> ABOUT THIS TASK:
Reproduce the records below exactly as they are written.

Records from a dataset:
★ ★ ★ ★ ★ ★ ★

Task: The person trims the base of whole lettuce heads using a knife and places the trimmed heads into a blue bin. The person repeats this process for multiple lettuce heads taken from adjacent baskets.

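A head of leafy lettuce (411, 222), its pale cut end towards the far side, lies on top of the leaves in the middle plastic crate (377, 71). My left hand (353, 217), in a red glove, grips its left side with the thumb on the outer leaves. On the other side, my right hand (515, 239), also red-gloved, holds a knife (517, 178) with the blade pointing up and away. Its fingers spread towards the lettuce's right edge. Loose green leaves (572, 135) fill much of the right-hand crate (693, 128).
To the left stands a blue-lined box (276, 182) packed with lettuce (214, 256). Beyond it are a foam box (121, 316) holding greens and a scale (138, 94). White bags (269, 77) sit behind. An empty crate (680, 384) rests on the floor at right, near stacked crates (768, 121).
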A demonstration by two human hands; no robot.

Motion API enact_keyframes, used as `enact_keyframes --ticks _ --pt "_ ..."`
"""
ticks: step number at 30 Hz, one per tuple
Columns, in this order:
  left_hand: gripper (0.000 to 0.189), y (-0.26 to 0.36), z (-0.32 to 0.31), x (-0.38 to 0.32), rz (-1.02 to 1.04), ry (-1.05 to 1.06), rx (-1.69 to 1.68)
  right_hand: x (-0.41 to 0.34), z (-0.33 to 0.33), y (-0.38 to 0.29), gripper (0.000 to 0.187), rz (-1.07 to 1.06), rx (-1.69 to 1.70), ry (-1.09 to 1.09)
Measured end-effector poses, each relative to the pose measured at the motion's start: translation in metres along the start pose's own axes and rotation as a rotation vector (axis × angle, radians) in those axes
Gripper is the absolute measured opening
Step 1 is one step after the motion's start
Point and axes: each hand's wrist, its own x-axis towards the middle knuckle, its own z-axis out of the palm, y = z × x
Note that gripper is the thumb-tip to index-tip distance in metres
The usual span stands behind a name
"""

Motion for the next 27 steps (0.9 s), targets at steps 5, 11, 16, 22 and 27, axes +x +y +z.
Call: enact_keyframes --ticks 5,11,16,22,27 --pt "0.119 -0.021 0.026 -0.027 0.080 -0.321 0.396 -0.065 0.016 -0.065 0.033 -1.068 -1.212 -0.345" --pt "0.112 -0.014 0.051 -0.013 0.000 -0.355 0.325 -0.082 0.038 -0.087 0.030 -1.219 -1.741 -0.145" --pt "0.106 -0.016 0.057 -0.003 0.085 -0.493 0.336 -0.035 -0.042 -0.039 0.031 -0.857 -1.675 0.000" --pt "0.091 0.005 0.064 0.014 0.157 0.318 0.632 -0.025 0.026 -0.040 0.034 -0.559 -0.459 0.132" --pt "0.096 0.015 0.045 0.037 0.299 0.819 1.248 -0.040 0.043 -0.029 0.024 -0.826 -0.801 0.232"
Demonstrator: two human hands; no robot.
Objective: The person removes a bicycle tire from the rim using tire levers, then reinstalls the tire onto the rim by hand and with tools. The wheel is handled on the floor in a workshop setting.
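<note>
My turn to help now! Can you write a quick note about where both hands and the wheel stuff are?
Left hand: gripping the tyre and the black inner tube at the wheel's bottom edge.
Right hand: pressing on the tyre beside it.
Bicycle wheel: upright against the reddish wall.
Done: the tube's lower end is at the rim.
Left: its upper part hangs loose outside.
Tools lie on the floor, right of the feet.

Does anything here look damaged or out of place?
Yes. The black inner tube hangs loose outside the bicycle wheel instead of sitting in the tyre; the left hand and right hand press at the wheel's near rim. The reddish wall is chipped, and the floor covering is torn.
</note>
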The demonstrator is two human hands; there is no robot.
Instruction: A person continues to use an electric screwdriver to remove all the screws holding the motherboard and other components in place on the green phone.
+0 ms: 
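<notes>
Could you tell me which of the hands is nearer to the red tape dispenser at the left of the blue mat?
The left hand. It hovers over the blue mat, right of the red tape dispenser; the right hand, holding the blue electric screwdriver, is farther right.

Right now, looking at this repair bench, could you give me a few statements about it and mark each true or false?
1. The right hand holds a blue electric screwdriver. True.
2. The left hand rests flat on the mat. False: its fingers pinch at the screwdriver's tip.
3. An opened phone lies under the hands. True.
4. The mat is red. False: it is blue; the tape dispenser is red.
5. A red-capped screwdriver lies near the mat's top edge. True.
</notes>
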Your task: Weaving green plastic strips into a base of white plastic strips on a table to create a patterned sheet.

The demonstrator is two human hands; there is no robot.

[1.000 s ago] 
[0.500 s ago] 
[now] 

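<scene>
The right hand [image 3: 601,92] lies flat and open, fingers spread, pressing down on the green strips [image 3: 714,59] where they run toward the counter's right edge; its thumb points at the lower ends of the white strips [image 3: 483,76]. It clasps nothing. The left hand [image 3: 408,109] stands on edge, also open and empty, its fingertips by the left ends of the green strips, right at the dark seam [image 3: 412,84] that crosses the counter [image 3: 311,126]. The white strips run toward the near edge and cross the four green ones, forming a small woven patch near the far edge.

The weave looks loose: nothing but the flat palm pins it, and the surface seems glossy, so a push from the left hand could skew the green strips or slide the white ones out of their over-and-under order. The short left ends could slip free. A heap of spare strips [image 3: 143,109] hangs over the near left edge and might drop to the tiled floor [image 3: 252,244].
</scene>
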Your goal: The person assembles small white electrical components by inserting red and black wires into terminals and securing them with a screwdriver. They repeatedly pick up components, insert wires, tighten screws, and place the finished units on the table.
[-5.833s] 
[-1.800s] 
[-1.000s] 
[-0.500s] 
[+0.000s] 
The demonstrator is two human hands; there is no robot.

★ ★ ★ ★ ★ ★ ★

> TASK RESULT:
Task: The person trims the base of whole lettuce heads using a knife and places the trimmed heads into a blue bin. The person repeats this process for multiple lettuce heads taken from adjacent baskets.

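A head of leafy lettuce (411, 222), its pale cut end towards the far side, lies on top of the leaves in the middle plastic crate (377, 71). My left hand (353, 217), in a red glove, grips its left side with the thumb on the outer leaves. On the other side, my right hand (515, 239), also red-gloved, holds a knife (517, 178) with the blade pointing up and away. Its fingers spread towards the lettuce's right edge. Loose green leaves (572, 135) fill much of the right-hand crate (693, 128).
To the left stands a blue-lined box (276, 182) packed with lettuce (214, 256). Beyond it are a foam box (121, 316) holding greens and a scale (138, 94). White bags (269, 77) sit behind. An empty crate (680, 384) rests on the floor at right, near stacked crates (768, 121).
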A demonstration by two human hands; no robot.

Motion API enact_keyframes, used as `enact_keyframes --ticks _ --pt "_ ..."`
"""
ticks: step number at 30 Hz, one per tuple
Columns, in this order:
  left_hand: gripper (0.000 to 0.189), y (-0.26 to 0.36), z (-0.32 to 0.31), x (-0.38 to 0.32), rz (-1.02 to 1.04), ry (-1.05 to 1.06), rx (-1.69 to 1.68)
  right_hand: x (-0.41 to 0.34), z (-0.33 to 0.33), y (-0.38 to 0.29), gripper (0.000 to 0.187), rz (-1.07 to 1.06), rx (-1.69 to 1.70), ry (-1.09 to 1.09)
Measured end-effector poses, each relative to the pose measured at the motion's start: translation in metres along the start pose's own axes and rotation as a rotation vector (axis × angle, radians) in those axes
Gripper is the absolute measured opening
Step 1 is one step after the motion's start
Point and axes: each hand's wrist, its own x-axis towards the middle knuckle, its own z-axis out of the palm, y = z × x
Note that gripper is the thumb-tip to index-tip distance in metres
The usual span stands behind a name
"""

Motion for the next 27 steps (0.9 s), targets at steps 5, 11, 16, 22 and 27, axes +x +y +z.
Call: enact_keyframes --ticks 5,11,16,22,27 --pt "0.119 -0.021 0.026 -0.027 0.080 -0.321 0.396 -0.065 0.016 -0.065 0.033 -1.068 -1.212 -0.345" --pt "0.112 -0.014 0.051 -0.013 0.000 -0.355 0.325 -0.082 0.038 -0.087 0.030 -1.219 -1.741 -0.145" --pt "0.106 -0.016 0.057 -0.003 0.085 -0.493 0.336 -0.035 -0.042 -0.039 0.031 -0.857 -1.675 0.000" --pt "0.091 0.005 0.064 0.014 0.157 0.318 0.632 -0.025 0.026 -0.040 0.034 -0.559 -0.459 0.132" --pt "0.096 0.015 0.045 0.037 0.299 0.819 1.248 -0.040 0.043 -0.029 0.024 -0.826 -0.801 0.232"
Demonstrator: two human hands; no robot.
Objective: The person removes a bicycle tire from the rim using tire levers, then reinstalls the tire onto the rim by hand and with tools. The wheel is handled on the floor in a workshop setting.
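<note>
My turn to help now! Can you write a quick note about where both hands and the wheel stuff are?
Left hand: gripping the tyre and the black inner tube at the wheel's bottom edge.
Right hand: pressing on the tyre beside it.
Bicycle wheel: upright against the reddish wall.
Done: the tube's lower end is at the rim.
Left: its upper part hangs loose outside.
Tools lie on the floor, right of the feet.

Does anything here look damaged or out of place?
Yes. The black inner tube hangs loose outside the bicycle wheel instead of sitting in the tyre; the left hand and right hand press at the wheel's near rim. The reddish wall is chipped, and the floor covering is torn.
</note>
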The demonstrator is two human hands; there is no robot.
Instruction: A person continues to use an electric screwdriver to remove all the screws holding the motherboard and other components in place on the green phone.
+0 ms: 
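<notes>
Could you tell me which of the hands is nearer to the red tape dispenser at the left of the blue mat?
The left hand. It hovers over the blue mat, right of the red tape dispenser; the right hand, holding the blue electric screwdriver, is farther right.

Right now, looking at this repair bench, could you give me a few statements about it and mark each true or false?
1. The right hand holds a blue electric screwdriver. True.
2. The left hand rests flat on the mat. False: its fingers pinch at the screwdriver's tip.
3. An opened phone lies under the hands. True.
4. The mat is red. False: it is blue; the tape dispenser is red.
5. A red-capped screwdriver lies near the mat's top edge. True.
</notes>
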Your task: Weaving green plastic strips into a base of white plastic strips on a table to create a patterned sheet.

The demonstrator is two human hands; there is no robot.

[1.000 s ago] 
[0.500 s ago] 
[now] 

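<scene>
The right hand [image 3: 601,92] lies flat and open, fingers spread, pressing down on the green strips [image 3: 714,59] where they run toward the counter's right edge; its thumb points at the lower ends of the white strips [image 3: 483,76]. It clasps nothing. The left hand [image 3: 408,109] stands on edge, also open and empty, its fingertips by the left ends of the green strips, right at the dark seam [image 3: 412,84] that crosses the counter [image 3: 311,126]. The white strips run toward the near edge and cross the four green ones, forming a small woven patch near the far edge.

The weave looks loose: nothing but the flat palm pins it, and the surface seems glossy, so a push from the left hand could skew the green strips or slide the white ones out of their over-and-under order. The short left ends could slip free. A heap of spare strips [image 3: 143,109] hangs over the near left edge and might drop to the tiled floor [image 3: 252,244].
</scene>
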Your goal: The person assembles small white electrical components by inserting red and black wires into terminals and securing them with a screwdriver. They repeatedly pick up components, insert wires, tighten screws, and place the finished units on the table.
[-5.833s] 
[-1.800s] 
[-1.000s] 
[-0.500s] 
[+0.000s] 
The demonstrator is two human hands; there is no robot.

This exercise requires no further answer.